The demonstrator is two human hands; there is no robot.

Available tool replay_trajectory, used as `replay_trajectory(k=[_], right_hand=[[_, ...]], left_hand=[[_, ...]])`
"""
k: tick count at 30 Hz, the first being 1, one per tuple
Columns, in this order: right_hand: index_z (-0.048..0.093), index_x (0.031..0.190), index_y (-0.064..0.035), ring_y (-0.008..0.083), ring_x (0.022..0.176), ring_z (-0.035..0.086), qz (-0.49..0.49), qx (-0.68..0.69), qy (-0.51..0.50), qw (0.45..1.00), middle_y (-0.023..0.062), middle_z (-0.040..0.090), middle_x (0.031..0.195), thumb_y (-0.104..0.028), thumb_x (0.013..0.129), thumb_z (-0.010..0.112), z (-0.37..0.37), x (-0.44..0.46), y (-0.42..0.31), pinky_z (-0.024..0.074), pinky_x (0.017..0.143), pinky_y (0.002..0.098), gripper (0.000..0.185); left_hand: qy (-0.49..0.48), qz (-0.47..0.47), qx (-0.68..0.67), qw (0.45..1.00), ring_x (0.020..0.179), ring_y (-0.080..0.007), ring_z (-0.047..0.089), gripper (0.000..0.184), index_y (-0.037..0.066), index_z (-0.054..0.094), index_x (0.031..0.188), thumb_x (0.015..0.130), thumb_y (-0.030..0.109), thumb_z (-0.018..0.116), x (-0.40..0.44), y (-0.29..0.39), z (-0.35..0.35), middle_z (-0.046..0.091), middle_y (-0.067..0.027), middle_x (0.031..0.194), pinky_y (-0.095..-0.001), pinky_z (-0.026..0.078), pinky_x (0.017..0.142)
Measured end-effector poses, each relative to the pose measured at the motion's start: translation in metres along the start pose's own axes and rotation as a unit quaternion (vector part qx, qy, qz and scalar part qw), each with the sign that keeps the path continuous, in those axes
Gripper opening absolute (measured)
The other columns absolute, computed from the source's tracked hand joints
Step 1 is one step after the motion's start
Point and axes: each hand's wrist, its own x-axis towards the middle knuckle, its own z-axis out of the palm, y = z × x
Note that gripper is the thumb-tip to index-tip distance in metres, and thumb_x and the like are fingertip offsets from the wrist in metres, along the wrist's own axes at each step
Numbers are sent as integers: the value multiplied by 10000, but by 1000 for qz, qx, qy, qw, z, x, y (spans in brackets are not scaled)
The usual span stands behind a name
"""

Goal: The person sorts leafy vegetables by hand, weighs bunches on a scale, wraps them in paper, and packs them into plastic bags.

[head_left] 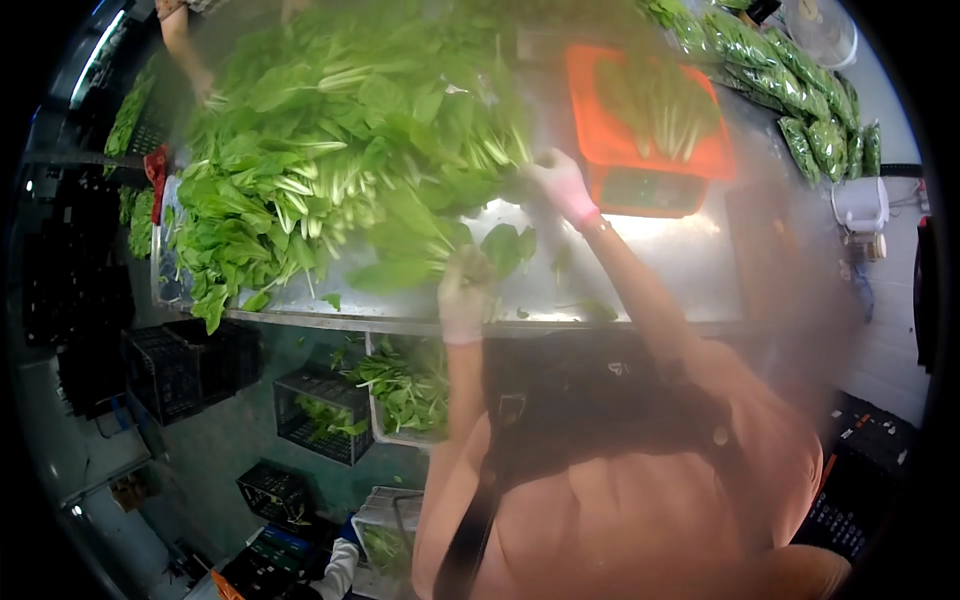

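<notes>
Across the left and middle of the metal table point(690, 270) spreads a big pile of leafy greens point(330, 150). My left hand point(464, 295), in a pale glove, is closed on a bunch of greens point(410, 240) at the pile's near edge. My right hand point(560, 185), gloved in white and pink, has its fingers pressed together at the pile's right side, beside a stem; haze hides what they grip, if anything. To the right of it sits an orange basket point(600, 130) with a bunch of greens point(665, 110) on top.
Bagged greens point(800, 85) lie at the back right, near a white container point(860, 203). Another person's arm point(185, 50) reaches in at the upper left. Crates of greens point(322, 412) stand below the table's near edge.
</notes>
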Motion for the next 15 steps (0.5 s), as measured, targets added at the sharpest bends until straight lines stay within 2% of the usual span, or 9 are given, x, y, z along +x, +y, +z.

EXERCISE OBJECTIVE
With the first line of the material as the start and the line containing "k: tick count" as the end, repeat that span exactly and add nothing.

EXERCISE RESPONSE
The demonstrator is two human hands; there is no robot.

Available tool replay_trajectory, used as `replay_trajectory(k=[_], right_hand=[[_, ...]], left_hand=[[_, ...]])`
"""
k: tick count at 30 Hz, the first being 1, one per tuple

Work on this exercise has concluded.